[feature] support creating a draft release

[ianlewis]

The Go builder and generic generator use softprops/action-gh-release to create releases. We should support setting the draft flag so that users can create draft releases.

Related: sigstore/helm-sigstore#111

[haydentherapper]

We ran into this in https://github.com/sigstore/timestamp-authority.

See the release GHA - https://github.com/sigstore/timestamp-authority/blob/main/.github/workflows/release.yaml

The GHA first creates a draft release with the binary assets, and then runs the provenance generator. The generator will create a release (not a draft) using the tag. The issues are:

1. This doesn't detect the existing draft release, instead creating a new release
2. This creates a new release that we have to delete after manually moving the intoto attestation to the draft release

Ideally the GHA generator would either detect an existing draft release and append the attestation or I could provide flags to the generator to control this behavior.

cc @asraa @laurentsimon

[asraa]

I think as a mitigation (suggested by Hayden!) users could use upload-assets: false, and manually upload the asset (which will be named according to the inputs: https://github.com/slsa-framework/slsa-github-generator/blob/main/internal/builders/generic/README.md#workflow-inputs)

[ianlewis]

I think as a mitigation (suggested by Hayden!) users could use upload-assets: false, and manually upload the asset (which will be named according to the inputs: https://github.com/slsa-framework/slsa-github-generator/blob/main/internal/builders/generic/README.md#workflow-inputs)

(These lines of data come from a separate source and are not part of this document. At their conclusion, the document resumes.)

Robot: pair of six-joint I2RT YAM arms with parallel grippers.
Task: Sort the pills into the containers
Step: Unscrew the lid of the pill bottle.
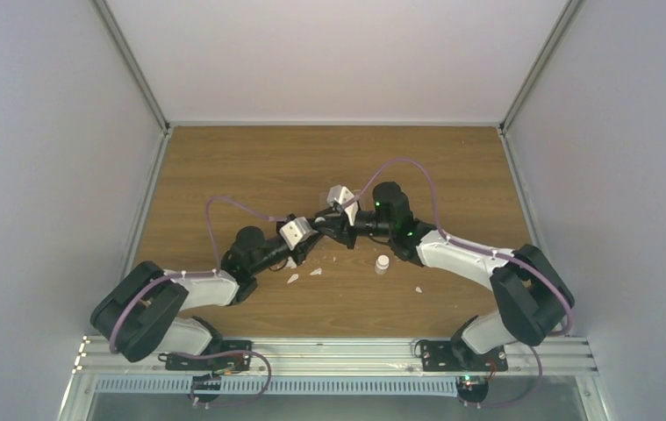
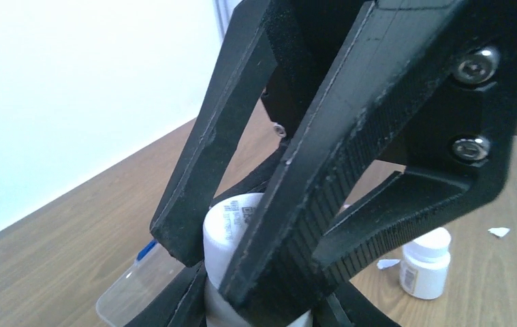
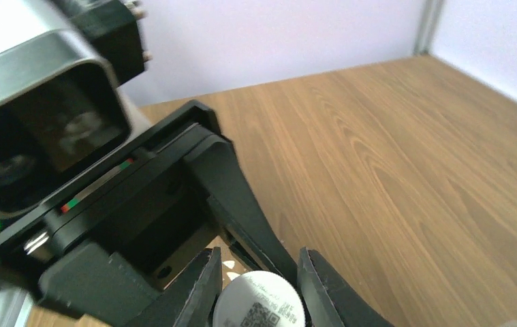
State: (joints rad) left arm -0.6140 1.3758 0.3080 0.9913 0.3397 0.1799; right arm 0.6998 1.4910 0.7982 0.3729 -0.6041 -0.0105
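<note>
**A:** Where does it stand?

**B:** The left tool [image 2: 262,312] is clamped on the held vial [image 2: 231,218]. The right tool [image 3: 259,262] has its fingers flanking the cap [image 3: 259,306], but I can't tell whether they bite. The organiser box [image 2: 122,296] lies on the tabletop [image 2: 51,259], just beneath and beside that vial. No pills are visible.

**A:** And the risk?

**B:** A weak hold on the cap would likely slip. A hard twist could spin the vial, or tip it and scatter pills beside the box.
</note>
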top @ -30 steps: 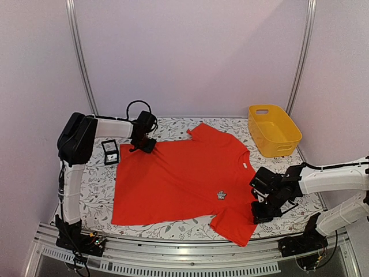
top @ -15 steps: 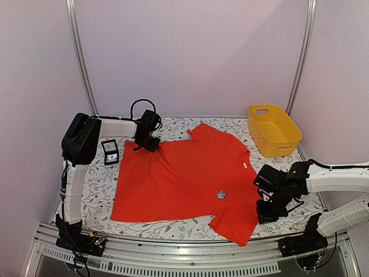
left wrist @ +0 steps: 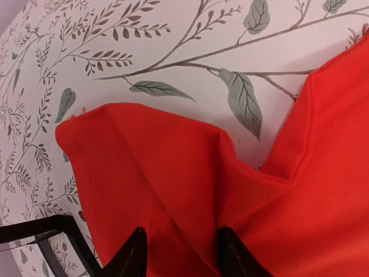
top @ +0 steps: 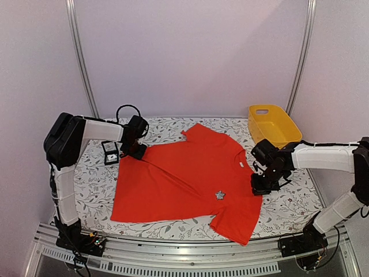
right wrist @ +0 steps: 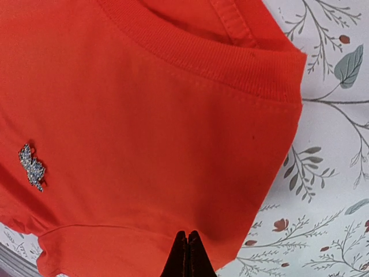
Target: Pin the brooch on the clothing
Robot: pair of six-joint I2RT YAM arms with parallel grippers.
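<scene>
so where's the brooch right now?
In the top view the brooch sits on the shirt, right of centre, just left of the right gripper; the right wrist view shows it near its left edge.

A desk covered in a white cloth printed with leafy sprigs carries two loose items. A yellow plastic basket stands at the desk's far right corner. A small black square box lies near the desk's left edge. An aluminium rail runs along the desk's near edge.
</scene>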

Yes, setting upload-assets: false and uploading them yourself (and downloading/uploading the provenance) is the workaround.
Example: https://github.com/sigstore/helm-sigstore/pull/111/files#diff-87db21a973eed4fef5f32b267aa60fcee5cbdf03c67fafdc2a9b553bb0b15f34R61-R90

[haydentherapper]

Thanks, doing that here! sigstore/timestamp-authority#215

[haydentherapper]

Thank you @ianlewis for the code pointer, a test release worked as expected!

[ianlewis]

/cc @developer-guy BTW would love PR(s) for this if you have some time to take a look.

[developer-guy]

While working on the osv-scanner project, I realized that they mark their release as a draft for some reason. In that case, if we set the upload-assets parameter of the Generic SLSA 3 Generator as true, we see two different releases with the same tag, one is marked as draft the other is marked as latest. Then I dag into the problem a bit, and noticed that the Generic SLSA 3 Generator uses soft-props/action-gh-release to upload the provenance file, here and here. There is a draft option available in the parameters of the action-gh-release GitHub Action.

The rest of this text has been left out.